In a November 2013 meeting of the Standing Committee on Foreign Affairs and International Development, Nadir Patel, Chief Financial Officer of DFATD suggested the lapse was due to lower than expected assessments from international organizations, but then admitted that it was money that could have been spent by the Agency. In the same meeting, opposition MP Paul Dewar asked Minister Baird why so few new project approvals of more than $25,000 were being authorized by DFATD in the beginning of 2013-2014, and the Minister responded: “We’re doing smaller ones.” This question of approvals – of how many, what size, and what type of projects were being approved in 2012-2013 by the former CIDA and its Ministers, has received insufficient attention when trying to better understand the lapsed funds and last year’s sharp drop in Canadian aid levels.

To examine this in more depth, the North-South Institute (NSI) and Engineers Without Borders (EWB) began analysis using the government’s own open data files on aid spending, as well as data compiled from DFATD’s Disclosure of Grants and Contributions over $25,000 to try and reveal a clearer picture of the 2012-2013 lapse and its link to project approvals and the annual cycle of government spending.  Aniket Bhushan (NSI) and James Haga (EWB) convened a workshop in Ottawa at the end of March to preview the results (see: here and here) of their analysis, a detailed report of which is presumably soon to be available from the North-South Institute.

After attending the NSI/EWB workshop in March, I was inspired to look into a series of related questions using the most recent DFATD open data files from January 31, 2014.  This data – part of recent government efforts to participate in international aid transparency initiatives – reflects all active approved aid  projects for DFATD and, more importantly, their date of approval and total amount of funds committed to the new project. In particular, I was interested in how project approvals differed in 2012-2013. How many projects were approved in contrast to the preceding fiscal years and how did they compare in size?

First, I looked at how many new projects were approved by CIDA in each fiscal year.  Figure 1 shows that FY2012-2013 was notable for a sharply reduced number of new project approvals.  According to DFATD’s open data, only 280 new projects were approved in 2012-2013, a sharp drop from the 461 approved the prior year.  This nearly 40% decline in the number of new project approvals is a telling figure when considering the lapsed funds that year.  Without a sufficient number of new programs coming online to replace those that are ending, any donor agency is going to have difficulty moving its allotted budget of aid funds.

Figure 1. New CIDA Project Approvals by Fiscal Year, 2008-2013



Figure 2. New CIDA Project Starts by Month, Fiscal Years 2009-2013


With far fewer projects approved than had been typical at CIDA, I looked next at the question of when during the fiscal year projects were being approved.  Anyone familiar with the spending cycle of the Government of Canada knows that a significant amount of funds are frequently spent in the waning days of the fiscal year.  At CIDA this was ever the case.
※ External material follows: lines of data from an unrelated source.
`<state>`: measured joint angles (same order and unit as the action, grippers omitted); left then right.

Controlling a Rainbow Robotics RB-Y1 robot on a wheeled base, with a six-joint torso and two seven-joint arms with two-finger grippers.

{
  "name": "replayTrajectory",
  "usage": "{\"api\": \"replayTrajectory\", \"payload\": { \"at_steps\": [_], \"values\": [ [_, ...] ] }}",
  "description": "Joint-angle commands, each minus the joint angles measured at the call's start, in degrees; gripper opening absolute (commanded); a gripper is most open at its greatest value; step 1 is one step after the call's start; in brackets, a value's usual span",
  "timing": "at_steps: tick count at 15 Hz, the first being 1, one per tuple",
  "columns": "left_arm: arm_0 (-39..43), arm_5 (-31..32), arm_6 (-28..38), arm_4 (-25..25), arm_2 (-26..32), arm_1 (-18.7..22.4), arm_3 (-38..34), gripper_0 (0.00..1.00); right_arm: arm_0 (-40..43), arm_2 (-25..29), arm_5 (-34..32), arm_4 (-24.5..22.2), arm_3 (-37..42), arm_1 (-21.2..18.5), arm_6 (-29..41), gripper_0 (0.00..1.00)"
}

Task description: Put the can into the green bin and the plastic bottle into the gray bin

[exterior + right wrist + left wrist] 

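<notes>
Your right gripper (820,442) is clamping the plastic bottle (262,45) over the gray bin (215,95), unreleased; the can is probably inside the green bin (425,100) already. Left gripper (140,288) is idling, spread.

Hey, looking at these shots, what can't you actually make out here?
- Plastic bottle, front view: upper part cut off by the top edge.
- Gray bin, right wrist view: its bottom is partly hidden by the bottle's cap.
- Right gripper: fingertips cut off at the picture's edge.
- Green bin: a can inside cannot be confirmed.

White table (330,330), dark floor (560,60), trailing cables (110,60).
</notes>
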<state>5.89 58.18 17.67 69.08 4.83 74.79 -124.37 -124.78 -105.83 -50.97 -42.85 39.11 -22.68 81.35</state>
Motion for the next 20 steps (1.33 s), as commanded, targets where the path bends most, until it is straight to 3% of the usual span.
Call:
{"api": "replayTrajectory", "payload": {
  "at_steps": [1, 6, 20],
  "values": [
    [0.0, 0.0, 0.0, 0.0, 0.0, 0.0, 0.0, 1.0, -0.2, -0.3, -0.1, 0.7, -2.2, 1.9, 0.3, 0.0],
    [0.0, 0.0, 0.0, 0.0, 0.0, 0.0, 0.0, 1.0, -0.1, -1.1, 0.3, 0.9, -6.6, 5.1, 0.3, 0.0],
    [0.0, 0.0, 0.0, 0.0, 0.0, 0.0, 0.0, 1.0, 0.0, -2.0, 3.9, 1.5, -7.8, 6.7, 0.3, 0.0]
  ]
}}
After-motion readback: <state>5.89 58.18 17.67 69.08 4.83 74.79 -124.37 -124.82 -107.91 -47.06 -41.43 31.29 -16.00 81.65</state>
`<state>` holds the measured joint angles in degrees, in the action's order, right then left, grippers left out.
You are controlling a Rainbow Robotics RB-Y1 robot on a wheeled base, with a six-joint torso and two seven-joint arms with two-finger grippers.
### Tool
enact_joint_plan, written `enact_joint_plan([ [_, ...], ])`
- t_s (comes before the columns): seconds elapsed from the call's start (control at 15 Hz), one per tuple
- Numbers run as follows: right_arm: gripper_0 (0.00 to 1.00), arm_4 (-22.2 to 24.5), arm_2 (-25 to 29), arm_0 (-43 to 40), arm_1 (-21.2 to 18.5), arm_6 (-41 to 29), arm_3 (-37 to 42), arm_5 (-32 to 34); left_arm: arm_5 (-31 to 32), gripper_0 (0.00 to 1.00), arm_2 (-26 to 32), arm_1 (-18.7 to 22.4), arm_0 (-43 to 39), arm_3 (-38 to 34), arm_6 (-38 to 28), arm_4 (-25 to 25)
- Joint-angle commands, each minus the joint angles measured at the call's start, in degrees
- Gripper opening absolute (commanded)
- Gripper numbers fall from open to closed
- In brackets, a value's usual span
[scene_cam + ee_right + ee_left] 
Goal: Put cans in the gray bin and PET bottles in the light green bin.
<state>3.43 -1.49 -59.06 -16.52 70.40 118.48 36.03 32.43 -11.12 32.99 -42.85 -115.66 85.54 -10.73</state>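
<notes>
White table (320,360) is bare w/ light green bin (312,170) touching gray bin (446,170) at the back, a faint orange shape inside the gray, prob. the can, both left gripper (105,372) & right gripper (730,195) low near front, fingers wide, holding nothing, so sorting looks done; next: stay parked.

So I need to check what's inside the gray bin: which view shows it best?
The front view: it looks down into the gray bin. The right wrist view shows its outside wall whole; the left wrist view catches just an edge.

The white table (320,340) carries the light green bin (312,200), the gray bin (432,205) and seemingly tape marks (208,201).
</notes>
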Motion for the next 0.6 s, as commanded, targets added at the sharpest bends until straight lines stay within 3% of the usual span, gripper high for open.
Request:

It is not surprising that complex and challenging programs aimed at reducing poverty and supporting international development might run into hurdles when it comes to spending their estimated budget in a given year.  For this reason, an annual ritual of ‘March Madness’ at CIDA was always the reallocating of undisbursed funds to those programs and projects which were able to spend before the end of March. It was not surprising then that the DFATD open data files revealed a similar pattern.

In each of the past four fiscal years (and presumably for time immemorial), there have been large spikes in the approval of new projects in the final month of the fiscal year.  Figure 2 reveals this trend, but also shows how strikingly different 2012-2013 (and indeed 2011-2012) was from previous years.  In contrast to the nearly 200 new project approvals in March 2011, in March 2013, the Minister of International Cooperation only approved 104 new projects.  More telling is that throughout that rest of the fiscal year, then Ministers Oda and Fantino approved more than 20 projects in a month only once (April 2012).

Fewer projects were approved in total, as well as in the key ‘March Madness’ period at the end of fiscal year in 2012-2013.  This, in and of itself, is not sufficient to explain the lapse in funds, because had new projects being approved been of larger scope and budget than in past, approving fewer of them would not automatically reduce CIDA spending.  To examine this question of project size I analyzed data on the dollar amount of new project commitments in the DFATD data. Not only are fewer projects being approved, the funds committed by these projects is in sum and on average less than in prior fiscal years.  Though the total committed in March 2013 was still significant (nearly $900 million), the total committed throughout the year was far less than in prior years.  On average, a new project commitment at CIDA in 2012-2013 was approximately $6 million, while in 2010-2011 it was closer to $8 million.  Figures 3 and 4 show these differences both in monthly total commitments from new project approvals and monthly average commitments.  The message is clear: not only were fewer projects being approved, but on average they were smaller projects making use of less of Canada’s allocated aid budget.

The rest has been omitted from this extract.